■ Task to complete
Give back exactly the lines of the entries below from the line with "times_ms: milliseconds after" to the line with "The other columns", inclusive, and only those.
┄┄┄┄┄┄┄┄┄┄┄┄┄┄┄┄┄┄┄┄
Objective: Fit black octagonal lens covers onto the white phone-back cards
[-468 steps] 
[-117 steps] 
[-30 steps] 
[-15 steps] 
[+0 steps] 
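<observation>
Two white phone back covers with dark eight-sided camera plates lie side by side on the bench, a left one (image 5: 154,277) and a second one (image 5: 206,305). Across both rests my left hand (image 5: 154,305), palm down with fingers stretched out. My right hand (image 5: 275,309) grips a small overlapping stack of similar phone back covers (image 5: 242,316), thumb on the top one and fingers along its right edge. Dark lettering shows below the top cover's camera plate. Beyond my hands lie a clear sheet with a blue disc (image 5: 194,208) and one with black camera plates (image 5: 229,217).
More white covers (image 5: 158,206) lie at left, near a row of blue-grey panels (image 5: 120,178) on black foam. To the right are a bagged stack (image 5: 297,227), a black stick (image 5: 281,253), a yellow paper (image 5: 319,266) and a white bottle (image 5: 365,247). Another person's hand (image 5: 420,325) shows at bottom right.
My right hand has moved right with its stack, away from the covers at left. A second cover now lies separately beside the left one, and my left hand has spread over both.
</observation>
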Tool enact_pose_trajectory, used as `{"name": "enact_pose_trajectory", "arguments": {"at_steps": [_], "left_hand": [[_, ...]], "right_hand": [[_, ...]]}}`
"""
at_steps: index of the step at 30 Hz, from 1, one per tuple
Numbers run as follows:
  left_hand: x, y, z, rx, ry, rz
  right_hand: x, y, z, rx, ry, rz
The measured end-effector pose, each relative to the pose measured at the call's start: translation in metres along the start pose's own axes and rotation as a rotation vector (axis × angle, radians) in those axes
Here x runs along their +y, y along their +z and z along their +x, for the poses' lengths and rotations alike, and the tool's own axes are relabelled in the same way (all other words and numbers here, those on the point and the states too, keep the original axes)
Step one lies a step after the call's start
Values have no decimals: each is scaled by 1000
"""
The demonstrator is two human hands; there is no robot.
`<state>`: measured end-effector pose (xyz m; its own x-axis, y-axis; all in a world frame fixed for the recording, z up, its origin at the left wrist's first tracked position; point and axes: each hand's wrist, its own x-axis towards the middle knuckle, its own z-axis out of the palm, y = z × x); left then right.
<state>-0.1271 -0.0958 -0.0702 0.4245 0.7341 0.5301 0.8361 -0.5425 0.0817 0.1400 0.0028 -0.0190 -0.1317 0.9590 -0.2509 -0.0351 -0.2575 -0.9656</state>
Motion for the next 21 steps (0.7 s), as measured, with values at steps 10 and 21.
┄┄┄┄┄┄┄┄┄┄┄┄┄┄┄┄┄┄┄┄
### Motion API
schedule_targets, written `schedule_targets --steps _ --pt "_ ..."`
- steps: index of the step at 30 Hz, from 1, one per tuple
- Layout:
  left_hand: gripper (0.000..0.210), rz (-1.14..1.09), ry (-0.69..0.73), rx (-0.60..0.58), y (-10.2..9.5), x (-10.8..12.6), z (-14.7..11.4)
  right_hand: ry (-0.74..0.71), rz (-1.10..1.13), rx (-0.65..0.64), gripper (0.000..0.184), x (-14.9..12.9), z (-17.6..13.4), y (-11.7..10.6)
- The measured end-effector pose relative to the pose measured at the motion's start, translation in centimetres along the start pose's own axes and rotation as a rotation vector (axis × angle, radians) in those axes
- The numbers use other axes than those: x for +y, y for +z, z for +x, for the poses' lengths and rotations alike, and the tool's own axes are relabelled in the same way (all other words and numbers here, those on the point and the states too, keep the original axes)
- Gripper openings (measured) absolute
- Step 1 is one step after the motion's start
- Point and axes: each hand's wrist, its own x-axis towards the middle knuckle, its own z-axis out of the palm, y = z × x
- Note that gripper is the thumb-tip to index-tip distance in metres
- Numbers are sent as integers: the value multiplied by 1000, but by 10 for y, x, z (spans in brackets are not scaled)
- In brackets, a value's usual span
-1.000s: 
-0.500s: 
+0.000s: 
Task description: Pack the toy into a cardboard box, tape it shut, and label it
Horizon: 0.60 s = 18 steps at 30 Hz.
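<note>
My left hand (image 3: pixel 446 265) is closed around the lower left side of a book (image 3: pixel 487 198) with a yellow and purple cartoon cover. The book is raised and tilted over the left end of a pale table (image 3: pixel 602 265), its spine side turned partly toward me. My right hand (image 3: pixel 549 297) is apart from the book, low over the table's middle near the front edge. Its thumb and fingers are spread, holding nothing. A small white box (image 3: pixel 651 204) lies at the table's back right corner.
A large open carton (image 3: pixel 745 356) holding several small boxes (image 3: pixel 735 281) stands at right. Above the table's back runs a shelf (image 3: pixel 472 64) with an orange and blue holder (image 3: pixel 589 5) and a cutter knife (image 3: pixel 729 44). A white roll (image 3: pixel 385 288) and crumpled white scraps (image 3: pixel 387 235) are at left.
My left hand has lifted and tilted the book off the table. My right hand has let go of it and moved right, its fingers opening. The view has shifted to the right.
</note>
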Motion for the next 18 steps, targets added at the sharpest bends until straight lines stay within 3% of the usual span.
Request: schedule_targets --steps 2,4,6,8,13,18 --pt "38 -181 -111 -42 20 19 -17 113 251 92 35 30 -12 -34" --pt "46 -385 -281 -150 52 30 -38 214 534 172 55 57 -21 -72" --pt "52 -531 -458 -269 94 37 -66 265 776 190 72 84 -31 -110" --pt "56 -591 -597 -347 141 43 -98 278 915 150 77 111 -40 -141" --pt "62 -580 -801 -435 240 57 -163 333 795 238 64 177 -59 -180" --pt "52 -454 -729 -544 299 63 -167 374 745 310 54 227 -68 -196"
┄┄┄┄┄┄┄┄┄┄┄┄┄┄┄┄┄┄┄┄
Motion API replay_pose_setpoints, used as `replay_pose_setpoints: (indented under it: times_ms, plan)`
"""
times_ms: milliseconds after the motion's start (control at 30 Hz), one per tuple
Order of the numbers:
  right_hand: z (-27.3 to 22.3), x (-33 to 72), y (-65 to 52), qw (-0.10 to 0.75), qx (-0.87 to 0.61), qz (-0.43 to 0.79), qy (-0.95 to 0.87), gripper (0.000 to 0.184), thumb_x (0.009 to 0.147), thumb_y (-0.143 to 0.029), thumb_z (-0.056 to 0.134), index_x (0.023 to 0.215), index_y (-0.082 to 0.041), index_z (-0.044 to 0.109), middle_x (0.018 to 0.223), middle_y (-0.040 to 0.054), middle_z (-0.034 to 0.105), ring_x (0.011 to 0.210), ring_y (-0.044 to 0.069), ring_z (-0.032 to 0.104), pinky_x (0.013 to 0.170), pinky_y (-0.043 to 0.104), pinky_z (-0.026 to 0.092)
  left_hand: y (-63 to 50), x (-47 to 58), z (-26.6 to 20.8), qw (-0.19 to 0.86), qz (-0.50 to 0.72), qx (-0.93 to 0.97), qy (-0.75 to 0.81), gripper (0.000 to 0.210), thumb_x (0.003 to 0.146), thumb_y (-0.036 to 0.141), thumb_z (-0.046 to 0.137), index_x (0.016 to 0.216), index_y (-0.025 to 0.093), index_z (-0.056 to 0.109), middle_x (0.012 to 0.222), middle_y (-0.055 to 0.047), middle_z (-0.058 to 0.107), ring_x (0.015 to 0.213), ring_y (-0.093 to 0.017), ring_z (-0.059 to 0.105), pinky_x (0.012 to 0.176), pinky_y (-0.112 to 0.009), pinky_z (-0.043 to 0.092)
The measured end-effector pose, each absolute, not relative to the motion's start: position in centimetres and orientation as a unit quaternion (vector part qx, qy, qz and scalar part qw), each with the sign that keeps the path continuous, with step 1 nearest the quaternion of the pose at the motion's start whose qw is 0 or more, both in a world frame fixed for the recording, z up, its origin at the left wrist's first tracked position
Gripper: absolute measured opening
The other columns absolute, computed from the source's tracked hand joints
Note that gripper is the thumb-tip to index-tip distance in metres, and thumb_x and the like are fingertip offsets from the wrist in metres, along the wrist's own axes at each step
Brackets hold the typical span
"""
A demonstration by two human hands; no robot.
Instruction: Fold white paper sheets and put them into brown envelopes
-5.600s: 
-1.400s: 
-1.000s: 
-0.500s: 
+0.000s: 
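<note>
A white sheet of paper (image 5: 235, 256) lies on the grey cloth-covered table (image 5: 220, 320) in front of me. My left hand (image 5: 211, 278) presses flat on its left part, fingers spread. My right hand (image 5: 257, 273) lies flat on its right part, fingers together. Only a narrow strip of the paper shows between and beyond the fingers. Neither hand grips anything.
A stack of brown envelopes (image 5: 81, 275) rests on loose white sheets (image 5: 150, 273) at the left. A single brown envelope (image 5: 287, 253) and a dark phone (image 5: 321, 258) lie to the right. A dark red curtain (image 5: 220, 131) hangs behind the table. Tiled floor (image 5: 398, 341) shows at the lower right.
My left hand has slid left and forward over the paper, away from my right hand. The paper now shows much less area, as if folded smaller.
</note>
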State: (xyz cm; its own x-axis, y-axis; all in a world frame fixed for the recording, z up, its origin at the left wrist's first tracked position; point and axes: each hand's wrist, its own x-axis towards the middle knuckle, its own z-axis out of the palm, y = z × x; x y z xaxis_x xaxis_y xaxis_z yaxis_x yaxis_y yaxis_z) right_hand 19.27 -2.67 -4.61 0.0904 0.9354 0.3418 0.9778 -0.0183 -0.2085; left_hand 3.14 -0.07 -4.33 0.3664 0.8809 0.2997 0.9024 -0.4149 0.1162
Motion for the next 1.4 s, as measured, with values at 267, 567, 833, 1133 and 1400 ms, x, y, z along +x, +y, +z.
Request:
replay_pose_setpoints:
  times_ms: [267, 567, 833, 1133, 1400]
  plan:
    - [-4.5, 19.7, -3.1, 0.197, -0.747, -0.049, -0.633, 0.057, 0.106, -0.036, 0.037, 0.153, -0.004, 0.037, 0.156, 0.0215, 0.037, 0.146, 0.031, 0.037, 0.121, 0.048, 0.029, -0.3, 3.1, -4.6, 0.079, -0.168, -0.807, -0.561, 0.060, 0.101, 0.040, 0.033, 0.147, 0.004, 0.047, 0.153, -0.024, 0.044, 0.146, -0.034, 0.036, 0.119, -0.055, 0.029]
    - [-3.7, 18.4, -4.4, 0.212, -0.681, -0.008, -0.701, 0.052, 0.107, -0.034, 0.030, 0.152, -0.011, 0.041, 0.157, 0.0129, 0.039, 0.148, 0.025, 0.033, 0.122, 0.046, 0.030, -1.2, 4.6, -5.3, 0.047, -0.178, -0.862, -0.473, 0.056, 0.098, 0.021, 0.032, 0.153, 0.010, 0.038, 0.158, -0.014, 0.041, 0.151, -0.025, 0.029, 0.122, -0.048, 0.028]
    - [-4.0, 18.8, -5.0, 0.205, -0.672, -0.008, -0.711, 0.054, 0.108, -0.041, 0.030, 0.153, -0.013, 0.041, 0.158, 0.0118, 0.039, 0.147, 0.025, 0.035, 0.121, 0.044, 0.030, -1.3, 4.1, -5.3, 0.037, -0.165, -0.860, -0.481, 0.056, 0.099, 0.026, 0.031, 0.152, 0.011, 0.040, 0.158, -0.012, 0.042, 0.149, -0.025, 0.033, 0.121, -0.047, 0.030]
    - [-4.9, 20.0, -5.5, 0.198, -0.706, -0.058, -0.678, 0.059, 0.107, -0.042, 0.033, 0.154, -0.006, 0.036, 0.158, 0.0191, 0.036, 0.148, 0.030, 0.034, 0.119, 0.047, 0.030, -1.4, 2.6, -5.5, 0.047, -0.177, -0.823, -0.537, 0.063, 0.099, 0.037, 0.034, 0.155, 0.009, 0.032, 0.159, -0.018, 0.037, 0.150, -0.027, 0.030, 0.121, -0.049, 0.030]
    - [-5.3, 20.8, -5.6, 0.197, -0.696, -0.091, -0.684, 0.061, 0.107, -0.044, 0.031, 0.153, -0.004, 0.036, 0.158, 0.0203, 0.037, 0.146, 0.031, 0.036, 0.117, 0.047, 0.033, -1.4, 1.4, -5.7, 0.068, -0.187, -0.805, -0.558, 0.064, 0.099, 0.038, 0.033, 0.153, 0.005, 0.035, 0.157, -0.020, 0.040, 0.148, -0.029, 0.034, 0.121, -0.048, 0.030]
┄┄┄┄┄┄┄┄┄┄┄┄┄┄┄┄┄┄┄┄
■ Output for this task
times_ms: milliseconds after the motion's start (control at 30 Hz), one per tuple
Order of the numbers:
  right_hand: z (-27.3 to 22.3), x (-33 to 72), y (-65 to 52), qw (-0.10 to 0.75), qx (-0.87 to 0.61), qz (-0.43 to 0.79), qy (-0.95 to 0.87), gripper (0.000 to 0.184), thumb_x (0.009 to 0.147), thumb_y (-0.143 to 0.029), thumb_z (-0.056 to 0.134), index_x (0.023 to 0.215), index_y (-0.082 to 0.041), index_z (-0.044 to 0.109), middle_x (0.018 to 0.223), middle_y (-0.040 to 0.054), middle_z (-0.034 to 0.105), ring_x (0.011 to 0.210), ring_y (-0.044 to 0.069), ring_z (-0.032 to 0.104), pinky_x (0.013 to 0.170), pinky_y (-0.043 to 0.104), pinky_z (-0.026 to 0.092)
  left_hand: y (-63 to 50), x (-47 to 58), z (-26.6 to 20.8), qw (-0.19 to 0.86), qz (-0.50 to 0.72), qx (-0.93 to 0.97), qy (-0.75 to 0.81), gripper (0.000 to 0.210), thumb_x (0.003 to 0.146), thumb_y (-0.036 to 0.141), thumb_z (-0.046 to 0.137), index_x (0.016 to 0.216), index_y (-0.025 to 0.093), index_z (-0.056 to 0.109), middle_x (0.012 to 0.222), middle_y (-0.055 to 0.047), middle_z (-0.058 to 0.107), ring_x (0.015 to 0.213), ring_y (-0.093 to 0.017), ring_z (-0.059 to 0.105), pinky_x (0.012 to 0.176), pinky_y (-0.112 to 0.009), pinky_z (-0.043 to 0.092)
The measured end-effector pose, each absolute, not relative to the motion's start: position in centimetres and orientation as a unit quaternion (vector part qx, qy, qz and scalar part qw), each with the sign that keeps the path continuous, with step 1 nearest the quaternion of the pose at the motion's start whose qw is 0 or more, both in a world frame fixed for the recording, z up, its origin at the left wrist's first tracked position
Gripper: absolute measured opening
The other columns absolute, computed from the source's tracked hand joints

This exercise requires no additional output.